The modulator does the reverse of what demodulator does. It converts digital computer data (upstream data sent form your PC to the Internet) into radio-frequency signals, which can be transferred over the cable.

MAC:

The MAC (Media Access Control) mechanism sits between the upstream and downstream data paths. It’s used to share the media in a controlled and reasonable way, so that all users are bale to access the Internet without an yours faithfully problems.
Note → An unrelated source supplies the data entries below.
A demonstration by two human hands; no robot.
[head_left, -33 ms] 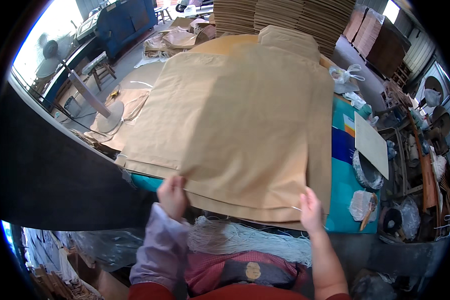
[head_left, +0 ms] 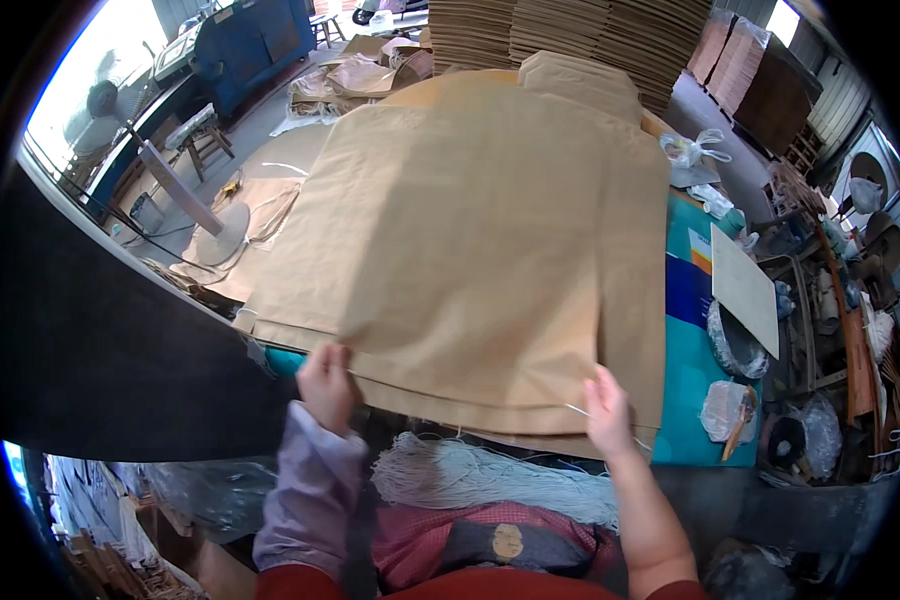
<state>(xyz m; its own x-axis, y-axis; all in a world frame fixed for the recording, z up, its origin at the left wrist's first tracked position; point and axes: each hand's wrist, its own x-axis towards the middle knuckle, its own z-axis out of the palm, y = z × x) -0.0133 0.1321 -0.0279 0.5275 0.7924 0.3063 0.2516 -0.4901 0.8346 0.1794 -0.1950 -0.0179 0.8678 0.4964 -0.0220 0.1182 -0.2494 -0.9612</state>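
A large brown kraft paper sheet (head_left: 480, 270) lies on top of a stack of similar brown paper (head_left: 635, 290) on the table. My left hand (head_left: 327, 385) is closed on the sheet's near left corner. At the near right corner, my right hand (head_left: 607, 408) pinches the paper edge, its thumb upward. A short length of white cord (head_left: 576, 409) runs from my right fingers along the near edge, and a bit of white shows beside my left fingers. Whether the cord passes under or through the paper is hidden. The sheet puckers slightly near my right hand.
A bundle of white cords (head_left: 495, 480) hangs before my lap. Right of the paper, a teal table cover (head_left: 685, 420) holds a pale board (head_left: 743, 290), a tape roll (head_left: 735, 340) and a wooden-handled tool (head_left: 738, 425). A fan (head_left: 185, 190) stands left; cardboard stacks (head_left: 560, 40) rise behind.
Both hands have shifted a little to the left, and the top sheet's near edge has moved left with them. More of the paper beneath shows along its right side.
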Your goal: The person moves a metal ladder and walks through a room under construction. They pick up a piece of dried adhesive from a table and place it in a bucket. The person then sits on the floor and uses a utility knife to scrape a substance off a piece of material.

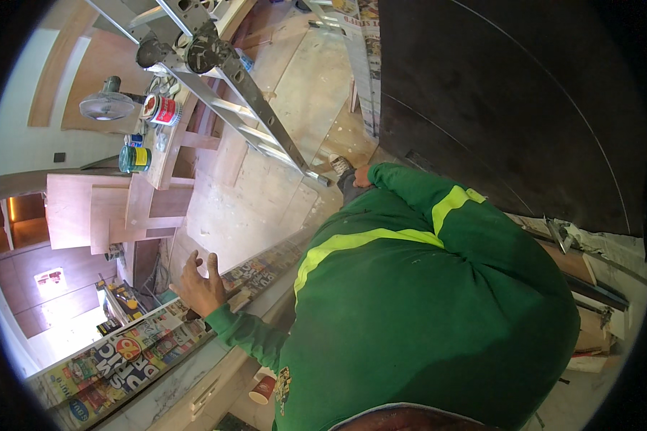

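Note:
My left hand (201,281) hangs in the air with its fingers apart and nothing in them. Below it runs a long ledge covered with printed newspaper sheets (126,352). My right hand (362,176) is close against my dark trousers (350,188), at the end of the green sleeve (406,188). Its fingers are mostly hidden, so whether it holds anything does not show. A patterned shoe (340,164) of mine stands on the floor just beyond it.
An aluminium ladder (255,118) stands ahead on the dusty floor. Left of it, a wooden bench (169,154) carries paint tins (167,111) and a green tub (134,159). A large dark panel (510,108) fills the right. A paper cup (262,390) sits near my left side.

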### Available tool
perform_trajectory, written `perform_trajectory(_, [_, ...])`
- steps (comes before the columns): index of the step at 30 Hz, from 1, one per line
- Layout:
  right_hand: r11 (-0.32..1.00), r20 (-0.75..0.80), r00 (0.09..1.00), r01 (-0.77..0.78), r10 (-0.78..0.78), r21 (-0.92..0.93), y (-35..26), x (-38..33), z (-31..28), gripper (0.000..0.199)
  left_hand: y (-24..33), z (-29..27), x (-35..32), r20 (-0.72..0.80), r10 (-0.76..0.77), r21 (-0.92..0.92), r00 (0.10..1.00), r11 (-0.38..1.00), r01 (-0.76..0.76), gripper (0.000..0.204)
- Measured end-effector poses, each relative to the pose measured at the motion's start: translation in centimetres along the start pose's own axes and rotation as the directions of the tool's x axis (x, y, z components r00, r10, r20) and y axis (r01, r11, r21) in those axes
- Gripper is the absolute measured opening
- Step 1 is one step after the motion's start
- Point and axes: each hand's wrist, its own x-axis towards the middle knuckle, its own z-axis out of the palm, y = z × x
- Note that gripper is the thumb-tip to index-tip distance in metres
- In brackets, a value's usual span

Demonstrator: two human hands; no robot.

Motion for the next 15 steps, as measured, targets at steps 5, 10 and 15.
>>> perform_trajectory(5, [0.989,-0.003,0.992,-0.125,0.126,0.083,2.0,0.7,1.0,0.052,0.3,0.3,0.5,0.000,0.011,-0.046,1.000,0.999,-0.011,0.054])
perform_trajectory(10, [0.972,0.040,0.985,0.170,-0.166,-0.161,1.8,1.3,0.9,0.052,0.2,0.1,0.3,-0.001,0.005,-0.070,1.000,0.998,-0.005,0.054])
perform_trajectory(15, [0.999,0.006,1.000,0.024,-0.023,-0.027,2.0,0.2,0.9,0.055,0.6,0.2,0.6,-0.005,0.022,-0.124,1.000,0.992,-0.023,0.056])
For example, the cable modem service provider can control the bandwidth assigned to a particular cable modem using its MAC address.

Interface:

The interface, which can be Ethernet, PCI, or USB, transfers data between your PC and the cable modem. STBs don’t have a PC interface, but connect directly to your cable operator’s cable. You then attach your TV and a keyboard to the STB to access the Internet.

Conclusion

Using broadband network we can get high-speed communication services and to upgrade the speed of Internet backbones. And it is multi connection high-speed service .It supports interactive and switched two-way transmission also.